EXERCISE GOAL: Search the listing below for the string "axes" and show each line that contains it.

TASK DATA:
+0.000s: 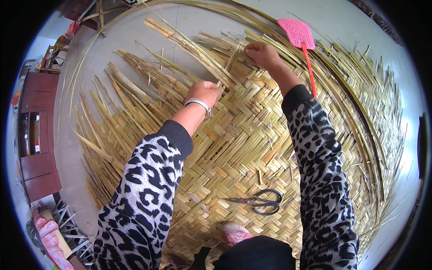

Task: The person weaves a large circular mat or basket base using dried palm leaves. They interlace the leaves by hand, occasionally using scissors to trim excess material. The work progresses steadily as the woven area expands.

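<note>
Strip (234, 57) at mat's (238, 139) far edge, long axis pointing far-right, pinched by closed left hand (204, 93), right hand (264, 55); one scissors (251, 200) on mat.

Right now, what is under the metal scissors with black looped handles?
Beneath the scissors is the flat, yellow-green woven mat, its weave showing around them and through their handle openings. Whatever lies directly under the metal and handles is covered and cannot be seen.
</note>
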Demonstrator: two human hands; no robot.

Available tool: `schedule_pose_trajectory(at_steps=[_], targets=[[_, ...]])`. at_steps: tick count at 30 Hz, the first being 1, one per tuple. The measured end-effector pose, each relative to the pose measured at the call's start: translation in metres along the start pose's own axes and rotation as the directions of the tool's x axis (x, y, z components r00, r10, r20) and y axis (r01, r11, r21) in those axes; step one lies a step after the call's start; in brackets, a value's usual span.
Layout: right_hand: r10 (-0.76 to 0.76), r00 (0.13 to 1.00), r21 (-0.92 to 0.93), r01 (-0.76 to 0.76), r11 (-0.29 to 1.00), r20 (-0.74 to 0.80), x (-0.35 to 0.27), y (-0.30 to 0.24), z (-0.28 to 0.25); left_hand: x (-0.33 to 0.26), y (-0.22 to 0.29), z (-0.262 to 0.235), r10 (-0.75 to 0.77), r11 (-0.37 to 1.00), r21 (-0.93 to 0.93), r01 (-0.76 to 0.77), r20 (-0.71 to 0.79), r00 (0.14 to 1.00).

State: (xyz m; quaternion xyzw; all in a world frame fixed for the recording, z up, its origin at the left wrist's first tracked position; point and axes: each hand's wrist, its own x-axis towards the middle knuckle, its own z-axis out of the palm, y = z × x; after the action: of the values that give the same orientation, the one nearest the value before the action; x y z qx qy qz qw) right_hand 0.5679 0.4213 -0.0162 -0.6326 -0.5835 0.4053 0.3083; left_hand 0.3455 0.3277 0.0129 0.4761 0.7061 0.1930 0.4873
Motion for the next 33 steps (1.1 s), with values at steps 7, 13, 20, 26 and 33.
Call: schedule_pose_trajectory(at_steps=[7,13,20,26,33], targets=[[-0.288,0.955,-0.483,0.284,0.828,0.068,0.037,-0.010,0.016,-0.005,-0.005,0.004,0.146,0.981,0.144,-0.126,-0.137,0.980],[-0.254,0.959,-0.301,0.280,0.912,0.124,0.060,-0.034,0.015,-0.018,-0.007,0.010,0.247,0.965,0.168,-0.203,-0.304,0.920],[-0.275,0.952,-0.447,0.305,0.841,0.132,0.059,-0.018,0.024,-0.025,-0.007,0.010,0.260,0.966,0.085,-0.246,-0.337,0.905],[0.063,0.905,-0.450,0.148,0.881,0.420,0.071,-0.023,0.026,-0.032,-0.005,0.008,0.259,0.966,0.081,-0.246,-0.339,0.905],[0.009,0.893,-0.378,0.180,0.908,0.449,0.073,-0.038,0.010,-0.037,-0.001,0.005,0.262,0.965,0.089,-0.247,-0.352,0.899]])
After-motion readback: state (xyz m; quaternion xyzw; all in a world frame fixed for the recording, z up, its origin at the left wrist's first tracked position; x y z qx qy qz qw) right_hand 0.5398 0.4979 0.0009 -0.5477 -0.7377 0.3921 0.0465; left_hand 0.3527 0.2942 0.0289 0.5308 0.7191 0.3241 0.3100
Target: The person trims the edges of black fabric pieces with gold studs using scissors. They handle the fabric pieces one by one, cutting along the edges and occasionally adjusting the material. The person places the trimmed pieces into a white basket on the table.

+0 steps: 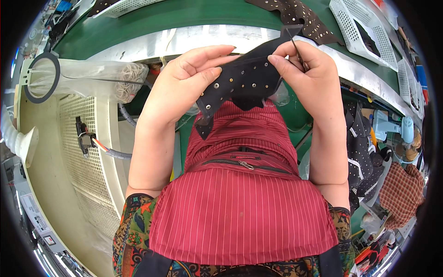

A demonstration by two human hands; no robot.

OUTPUT BELOW:
Available tool: `schedule_pose_trajectory(at_steps=[_], targets=[[_, ...]])`. at_steps: tick count at 30 Hz, the first being 1, one per tuple. The measured end-effector pose, each relative to the pose measured at the call's start: translation in metres along the start pose's own axes and rotation as the directions of the tool's x axis (x, y, z components r00, r10, r20) and y axis (r01, r11, r21) in those axes; step one lies a step after the call's start; in brackets, a value's usual span.
State: (xyz m; quaternion xyzw; all in a world frame fixed for the recording, z up, its origin at the left wrist's first tracked position; point and axes: each hand's wrist, its own x-axis towards the middle knuckle, its own z-axis out of the palm, y = z × x; after the action: of the values that give the same orientation, the one nearest the value before the action; x y z qx qy qz qw) right_hand 0.5679 0.4213 -0.0162 -0.6326 -0.5835 0.4053 0.3083; left_hand 0.3455 0.3277 0.0129 0.4761 0.7061 0.1930 0.4873

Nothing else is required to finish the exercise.